Posted on April 2, 2009 in Modern Times by Andy @ Yellow Swordfish2 Comments »

mobile-phoneI could probably find all kinds of research into the ‘mobile phone effect’ if I cared to spend time looking but like a child contemplating the existence of Father Christmas or the Tooth Fairy, I’m not sure I really want to know. Give a particular form of human behaviour a name and class it as a disorder and you are expected to stop poking fun at those who show signs of having it.

I am referring, of course, to that strange behaviour some people exhibit when they are talking to someone on their mobile phone. If they were having the conversation with someone sitting beside them they would just talk normally. Put a mobile into their hand and suddenly they are an actor on a stage delivering a soliloquy for everyone to hear.

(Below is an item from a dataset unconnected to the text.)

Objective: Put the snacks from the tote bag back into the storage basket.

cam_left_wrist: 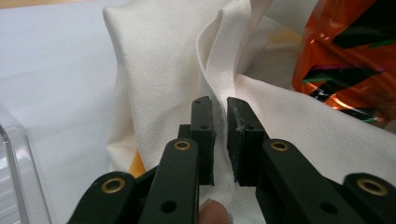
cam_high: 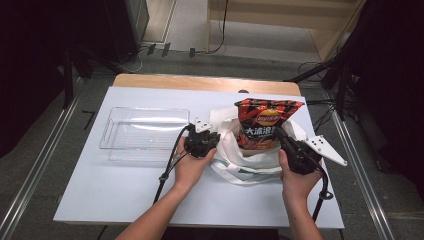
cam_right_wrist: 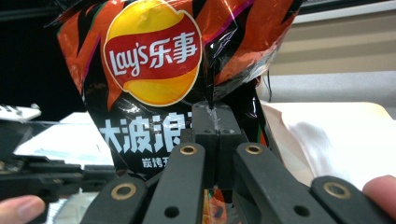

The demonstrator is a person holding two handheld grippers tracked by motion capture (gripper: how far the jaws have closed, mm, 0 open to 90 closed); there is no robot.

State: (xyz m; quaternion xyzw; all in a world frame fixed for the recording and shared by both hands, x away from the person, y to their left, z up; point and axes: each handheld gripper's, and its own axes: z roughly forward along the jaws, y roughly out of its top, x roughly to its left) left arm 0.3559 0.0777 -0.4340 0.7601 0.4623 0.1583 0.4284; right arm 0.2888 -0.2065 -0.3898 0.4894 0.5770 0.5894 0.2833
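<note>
Forearms come in nearest the camera, each hand holding a gripper on either side of the tote bag (cam_high: pixel 250 162), which serves as landmark.

Worktop (cam_high: pixel 125 195): white sheet, carries everything. Clear tray (cam_high: pixel 145 132) lies well left of the tote bag, empty, apart from it.

Tote bag: white cloth, slumped, mouth open upward, sitting centre-right on the worktop. Chip bag (cam_high: pixel 265 122) stands upright in the mouth, long axis vertical, upper half above the rim, lower part inside. Looks: glossy orange and black foil, red-yellow Lay's roundel (cam_right_wrist: pixel 152 58), white characters below it, crinkled top seam.

Key relation: chip bag rises straight up out of the tote bag, directly ahead of the right gripper (cam_right_wrist: pixel 212 109), so the way out is upward along that long axis while the cloth stays down. Right hand is the nearer one to the chip bag.

Right gripper, at the tote bag's right edge: clenched on the chip bag's foil, pinching a fold at its right front face.

Left gripper (cam_left_wrist: pixel 219 105), at the tote bag's left rim: clamped on a fold of the white cloth, thin fabric between the pads, apparently holding the mouth open.
</note>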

Myself and my dear wife travelled a few miles yesterday on a bus bursting at the seams with passengers making it’s way into the centre of Lincoln. There was the usual low murmur of various conversations taking place and if you listened carefully you might pick up a word here or a short phrase there as is usual. People tend not to bellow when simply conversing with a companion. But then, suddenly cutting through the background hum like a knife, came this one, youngish, female voice who appeared to want to inform everyone within a fifty yard radius all about her recent trip to the dentist.

Without going into boring detail we were treated to the whole saga from the pain to what the dentist told her – to the treatment she underwent in the dental chair right through to the antibiotics he prescribed for her. We even learnt that this was only the second time in her life she had been prescribed drugs, the first being her doctor prescribing her oral contraception.

Did I and my fellow travellers want to know all this? Of course we didn’t. Was this a rare event? We all know it isn’t because we experience this phenomena regularly. And yes – it annoys the hell out of the majority of people.

When the young lady finally finished her conversation and an eerie hush fell over the audience, I was very tempted to stand up and tell them all about my recent hospital experience with a delicate orifice, a small camera and a tube of KY but sadly for them we pulled into the bus station where were all to disembark so now they will never know.